• [What to work on] Exactly as they appear, set down all the lines of the material.

-------

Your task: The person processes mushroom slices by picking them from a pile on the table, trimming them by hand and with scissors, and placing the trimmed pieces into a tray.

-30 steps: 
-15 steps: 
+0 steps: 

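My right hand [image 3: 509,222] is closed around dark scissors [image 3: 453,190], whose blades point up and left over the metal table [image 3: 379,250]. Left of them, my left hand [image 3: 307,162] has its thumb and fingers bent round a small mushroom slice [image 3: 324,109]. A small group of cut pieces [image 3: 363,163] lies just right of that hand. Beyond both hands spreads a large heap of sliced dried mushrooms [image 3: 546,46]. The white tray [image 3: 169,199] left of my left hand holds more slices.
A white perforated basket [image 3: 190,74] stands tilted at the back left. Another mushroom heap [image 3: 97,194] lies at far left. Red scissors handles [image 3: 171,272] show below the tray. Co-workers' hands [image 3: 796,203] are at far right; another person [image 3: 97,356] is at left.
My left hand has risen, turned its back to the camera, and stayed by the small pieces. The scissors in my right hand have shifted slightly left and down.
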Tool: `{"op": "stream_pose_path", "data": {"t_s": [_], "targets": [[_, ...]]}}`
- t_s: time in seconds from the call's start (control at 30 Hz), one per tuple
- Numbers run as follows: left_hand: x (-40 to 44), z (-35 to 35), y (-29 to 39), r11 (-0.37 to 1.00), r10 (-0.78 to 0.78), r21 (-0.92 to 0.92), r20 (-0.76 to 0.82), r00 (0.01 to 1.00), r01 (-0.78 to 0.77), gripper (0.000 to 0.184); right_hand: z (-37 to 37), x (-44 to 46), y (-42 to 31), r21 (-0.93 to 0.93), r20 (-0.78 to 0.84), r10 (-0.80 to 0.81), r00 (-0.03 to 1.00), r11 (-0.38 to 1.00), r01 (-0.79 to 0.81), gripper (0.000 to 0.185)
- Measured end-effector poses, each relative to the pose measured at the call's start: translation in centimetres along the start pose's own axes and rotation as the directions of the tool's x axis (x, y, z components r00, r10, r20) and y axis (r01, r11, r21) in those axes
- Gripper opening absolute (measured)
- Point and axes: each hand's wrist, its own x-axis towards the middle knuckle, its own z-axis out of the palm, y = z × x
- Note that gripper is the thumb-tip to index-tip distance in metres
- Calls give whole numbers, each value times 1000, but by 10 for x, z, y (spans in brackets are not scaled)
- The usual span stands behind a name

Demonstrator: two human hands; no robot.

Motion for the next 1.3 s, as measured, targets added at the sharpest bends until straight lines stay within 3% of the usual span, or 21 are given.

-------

• [Expected answer]
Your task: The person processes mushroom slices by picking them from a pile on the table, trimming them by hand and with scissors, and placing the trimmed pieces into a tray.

-30 steps: 
-15 steps: 
+0 steps: 

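My right hand [image 3: 509,222] is closed around dark scissors [image 3: 453,190], whose blades point up and left over the metal table [image 3: 379,250]. Left of them, my left hand [image 3: 307,162] has its thumb and fingers bent round a small mushroom slice [image 3: 324,109]. A small group of cut pieces [image 3: 363,163] lies just right of that hand. Beyond both hands spreads a large heap of sliced dried mushrooms [image 3: 546,46]. The white tray [image 3: 169,199] left of my left hand holds more slices.
A white perforated basket [image 3: 190,74] stands tilted at the back left. Another mushroom heap [image 3: 97,194] lies at far left. Red scissors handles [image 3: 171,272] show below the tray. Co-workers' hands [image 3: 796,203] are at far right; another person [image 3: 97,356] is at left.
My left hand has risen, turned its back to the camera, and stayed by the small pieces. The scissors in my right hand have shifted slightly left and down.
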Tool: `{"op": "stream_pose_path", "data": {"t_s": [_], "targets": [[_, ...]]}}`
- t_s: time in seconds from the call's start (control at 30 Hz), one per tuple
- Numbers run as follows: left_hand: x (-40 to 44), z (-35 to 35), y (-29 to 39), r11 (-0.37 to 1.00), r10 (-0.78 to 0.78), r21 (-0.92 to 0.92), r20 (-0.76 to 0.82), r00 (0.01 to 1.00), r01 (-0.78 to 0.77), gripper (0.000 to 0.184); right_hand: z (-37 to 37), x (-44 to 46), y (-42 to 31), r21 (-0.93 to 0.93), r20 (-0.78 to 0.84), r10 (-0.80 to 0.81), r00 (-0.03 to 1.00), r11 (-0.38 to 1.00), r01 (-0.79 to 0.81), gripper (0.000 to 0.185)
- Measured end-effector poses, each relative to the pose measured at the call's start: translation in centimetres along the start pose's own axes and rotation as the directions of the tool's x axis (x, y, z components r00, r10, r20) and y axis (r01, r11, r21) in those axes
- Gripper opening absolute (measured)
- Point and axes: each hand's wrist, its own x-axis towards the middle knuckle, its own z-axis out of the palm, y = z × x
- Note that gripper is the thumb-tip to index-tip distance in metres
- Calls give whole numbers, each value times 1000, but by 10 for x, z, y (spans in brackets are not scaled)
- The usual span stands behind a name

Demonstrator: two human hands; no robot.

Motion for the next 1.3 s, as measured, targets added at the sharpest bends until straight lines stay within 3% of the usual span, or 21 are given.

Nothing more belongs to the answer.